Figure 2 presents a schematic illustrating the typical real pipeline topology alongside a segmented representation within the OLGA software. This segmentation is crucial, as it allows for more accurate resolution of numerical issues within OLGA, ensuring that the model handles complex flow dynamics effectively and enhances the stability of simulations.

Data selection

Feature engineering and input data selection are critical steps in developing AI-based smart proxy models. It is essential to identify inherent correlations and relationships within the data to enhance the model’s predictive capabilities. This involves selecting relevant features that significantly impact the target variables, such as pressure, temperature, and oil rate. Feature engineering involves transforming the raw data into meaningful inputs for the AI model. This process includes selecting Key Performance Indicators (KPIs) that are closely linked to the output variables. KPIs help in identifying potential correlations and refining the input features. The selected features are then validated through rigorous testing and integration into the model to ensure their predictive power and relevance. Also, in AI techniques, especially in AI-based smart proxy models, understanding the tier concept is crucial. According to Shahab Mohaghegh’s book, the tier concept helps in structuring the data by recognizing different levels of influence and interaction between various parameters. In pipeline simulations using OLGA software, different nodes represent specific segments along the pipeline where measurements are taken, or predictions are needed. In the context of using neural networks, these tiers are selected based on the weights of each input to the output at the target node, with the model determining the internal connections of each tier. For example, predicting parameters such as temperature, pressure, or flow rate at a specific node may require data from tier 1, tier 2, or tier 3, indicating how many nodes along the pipeline can affect the target prediction node. For some parameters, tier 1 data may be sufficient, while others may require additional tiers depending on the parameter’s complexity and the fluid dynamics involved. Figure 3 provides a clear schematic example of a typical pipeline with four nodes, effectively demonstrating this concept.

Model development

The methodology for developing the AI-powered smart proxy models involved two specialized models tailored to distinct operational needs, ensuring enhanced predictive accuracy and efficiency within complex multiphase flow environments in pipeline networks.
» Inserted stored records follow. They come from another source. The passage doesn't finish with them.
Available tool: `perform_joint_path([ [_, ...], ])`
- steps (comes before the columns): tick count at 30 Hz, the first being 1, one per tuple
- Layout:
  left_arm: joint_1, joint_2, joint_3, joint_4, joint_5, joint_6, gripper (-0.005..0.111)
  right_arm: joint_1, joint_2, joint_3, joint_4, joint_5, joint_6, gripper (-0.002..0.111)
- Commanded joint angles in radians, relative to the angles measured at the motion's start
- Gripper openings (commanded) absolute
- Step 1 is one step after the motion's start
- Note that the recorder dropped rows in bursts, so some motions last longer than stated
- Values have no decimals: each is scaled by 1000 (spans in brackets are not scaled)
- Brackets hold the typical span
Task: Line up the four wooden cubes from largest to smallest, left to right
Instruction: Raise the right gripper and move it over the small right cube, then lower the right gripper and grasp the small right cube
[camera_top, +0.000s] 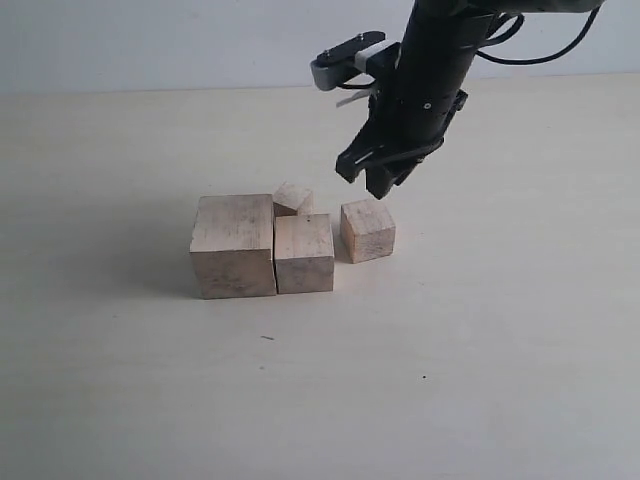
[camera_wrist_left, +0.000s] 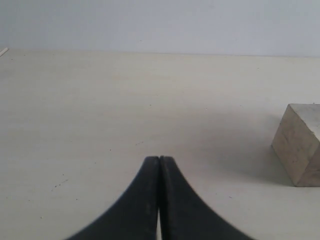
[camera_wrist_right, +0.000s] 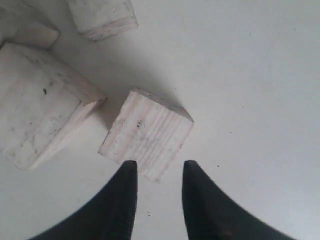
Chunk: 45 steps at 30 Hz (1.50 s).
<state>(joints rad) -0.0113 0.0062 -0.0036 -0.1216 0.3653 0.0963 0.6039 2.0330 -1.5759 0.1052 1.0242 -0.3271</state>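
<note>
Four pale wooden cubes sit mid-table. The largest cube is leftmost, with the second-largest cube touching its right side. The smallest cube sits just behind those two. The third cube stands slightly apart on the right, turned at an angle. My right gripper hovers open just above and behind it. In the right wrist view the gripper holds nothing, and the third cube lies just beyond its tips. My left gripper is shut and empty, low over the table, with one cube off to the side.
The cream tabletop runs back to a pale wall. The right wrist view also shows the second-largest cube, the smallest cube and a corner of the largest cube. The left arm is outside the exterior view.
</note>
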Motion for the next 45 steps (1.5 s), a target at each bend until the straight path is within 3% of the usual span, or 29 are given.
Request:
perform_joint_path([
  [1, 3, -6, 4, 1, -11, -1, 0, 1, -9, 3, -75, -15, -132, 36],
  [9, 3, -6, 4, 1, -11, -1, 0, 1, -9, 3, -79, -84, -138, 36],
  [16, 3, -6, 4, 1, -11, -1, 0, 1, -9, 3, 57, -45, 267, 35],
  [22, 3, -6, 4, 1, -11, -1, 0, 1, -9, 3, -48, -26, 269, 36],
  [26, 3, -6, 4, 1, -11, -1, 0, 1, -9, 3, -105, 23, 167, 43],
  [31, 3, -6, 4, 1, -11, -1, 0, 1, -9, 3, -71, 159, 96, 65],
  [35, 3, -6, 4, 1, -11, -1, 0, 1, -9, 3, -58, 184, -87, 81],
  [45, 3, -6, 4, 1, -11, -1, 0, 1, -9, 3, -60, -33, -593, 84],
])
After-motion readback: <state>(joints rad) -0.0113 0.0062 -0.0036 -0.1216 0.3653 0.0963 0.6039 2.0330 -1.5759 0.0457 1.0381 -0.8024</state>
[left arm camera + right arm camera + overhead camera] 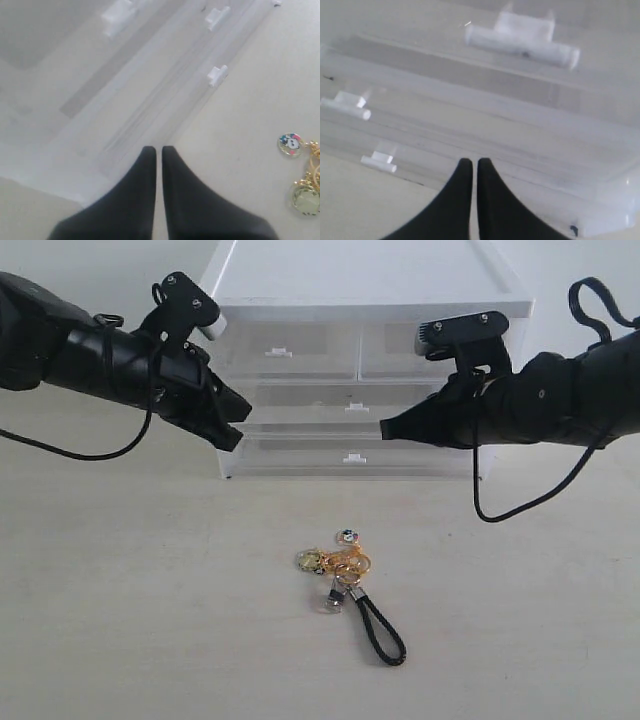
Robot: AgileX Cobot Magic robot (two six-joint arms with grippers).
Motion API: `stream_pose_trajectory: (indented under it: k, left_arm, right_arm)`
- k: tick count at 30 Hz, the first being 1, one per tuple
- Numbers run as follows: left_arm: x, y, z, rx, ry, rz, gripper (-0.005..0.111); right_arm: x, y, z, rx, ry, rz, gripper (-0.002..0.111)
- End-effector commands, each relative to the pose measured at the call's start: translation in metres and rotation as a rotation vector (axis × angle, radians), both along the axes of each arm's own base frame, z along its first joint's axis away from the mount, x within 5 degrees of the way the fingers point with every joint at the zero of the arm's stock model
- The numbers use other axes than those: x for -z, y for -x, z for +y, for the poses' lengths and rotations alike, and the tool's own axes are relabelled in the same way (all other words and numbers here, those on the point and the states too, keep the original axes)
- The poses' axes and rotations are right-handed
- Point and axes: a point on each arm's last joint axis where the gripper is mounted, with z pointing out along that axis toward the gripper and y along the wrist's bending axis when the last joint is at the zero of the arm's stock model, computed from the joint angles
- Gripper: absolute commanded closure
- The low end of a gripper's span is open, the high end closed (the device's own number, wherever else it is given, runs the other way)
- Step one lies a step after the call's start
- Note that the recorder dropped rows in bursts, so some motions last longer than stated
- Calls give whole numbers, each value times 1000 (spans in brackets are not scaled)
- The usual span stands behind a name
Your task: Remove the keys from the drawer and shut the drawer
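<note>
The keys (345,565), gold rings and charms with a black cord loop (382,632), lie on the table in front of the unit; a charm and ring of the keys (300,170) show at the left wrist view's edge. The middle drawer (345,402) sits flush in the three-tier unit, its small tab handle (357,407) facing out. My left gripper (232,437) hovers shut and empty by the unit's front left corner. My right gripper (386,429) hovers shut and empty in front of the drawers' right half. In the wrist views both grippers (156,150) (471,162) hold nothing.
The white translucent drawer unit (370,290) stands at the back of the pale table (130,600). Two half-width drawers (290,348) sit on top, a wide bottom drawer (350,455) below. Black cables hang from both arms.
</note>
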Motion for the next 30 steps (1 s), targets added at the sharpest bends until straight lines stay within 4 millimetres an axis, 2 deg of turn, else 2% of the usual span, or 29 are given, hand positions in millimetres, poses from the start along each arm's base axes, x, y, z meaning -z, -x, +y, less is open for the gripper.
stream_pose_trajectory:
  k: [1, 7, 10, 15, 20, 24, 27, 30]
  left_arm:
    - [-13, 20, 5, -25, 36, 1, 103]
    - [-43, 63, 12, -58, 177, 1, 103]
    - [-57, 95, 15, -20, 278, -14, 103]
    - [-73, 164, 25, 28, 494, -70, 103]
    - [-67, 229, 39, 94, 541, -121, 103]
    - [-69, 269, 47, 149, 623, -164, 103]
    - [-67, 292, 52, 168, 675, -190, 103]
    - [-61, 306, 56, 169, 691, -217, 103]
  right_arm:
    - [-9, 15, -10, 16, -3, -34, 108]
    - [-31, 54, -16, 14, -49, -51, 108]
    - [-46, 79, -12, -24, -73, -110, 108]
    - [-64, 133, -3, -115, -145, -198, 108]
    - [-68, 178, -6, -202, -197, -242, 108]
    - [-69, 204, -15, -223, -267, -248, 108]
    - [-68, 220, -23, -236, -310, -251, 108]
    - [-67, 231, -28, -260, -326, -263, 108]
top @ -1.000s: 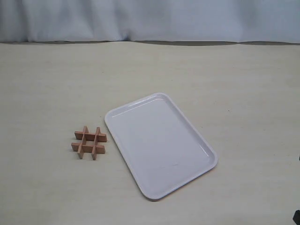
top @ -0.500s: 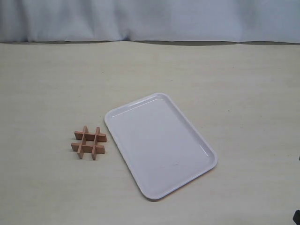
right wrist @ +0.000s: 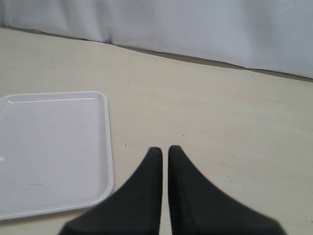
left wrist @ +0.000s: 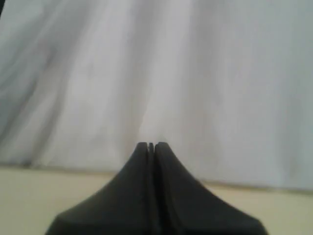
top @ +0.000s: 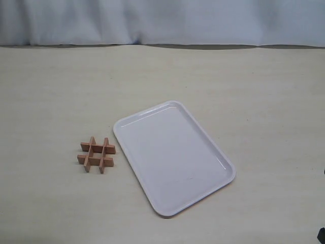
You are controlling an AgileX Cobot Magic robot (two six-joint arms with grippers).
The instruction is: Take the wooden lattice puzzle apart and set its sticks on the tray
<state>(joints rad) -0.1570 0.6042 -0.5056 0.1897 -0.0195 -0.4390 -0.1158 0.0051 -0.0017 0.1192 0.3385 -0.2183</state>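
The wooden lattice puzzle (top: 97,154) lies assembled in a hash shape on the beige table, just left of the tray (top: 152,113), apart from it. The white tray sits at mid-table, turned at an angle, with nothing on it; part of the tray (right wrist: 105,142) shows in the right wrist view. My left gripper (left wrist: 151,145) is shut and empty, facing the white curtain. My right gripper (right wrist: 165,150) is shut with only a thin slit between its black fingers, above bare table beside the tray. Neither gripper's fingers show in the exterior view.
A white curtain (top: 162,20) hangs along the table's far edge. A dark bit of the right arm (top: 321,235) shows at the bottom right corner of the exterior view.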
Model 1: High-precision AI model using actual measured data: Model 1 was designed to integrate real-time data from Multiphase Flow Meters (MPFM) to provide accurate oil rate predictions. This approach reduces the dependency on extensive MPFM deployments by strategically focusing on critical control points within the pipeline networks. Although the two-hour data recorded from MPFM is highly accurate, it needed to be aligned with the daily resolution of the input data. Therefore, the scattered two-hour interval measurements from MPFM were averaged to produce stable and reliable daily data points. This averaging process was crucial for achieving high precision in predictions, which is essential for effective day-to-day pipeline management. By doing so, Model 1 ensures precise monitoring and control, thereby enhancing the overall efficiency and reliability of pipeline operations.

Model 2: Enhanced AI-driven simulation for comprehensive pipeline analysis: Model 2 utilized an AI-based smart proxy model to enhance the outputs from traditional transient flow simulators like OLGA. This model addressed issues such as high runtime and numerical convergence problems by selecting the most reliable and accurate simulation outputs, validated by domain experts. The integration of these reliable outputs into the AI model ensured rapid and dependable insights into the pipeline networks’ flow conditions.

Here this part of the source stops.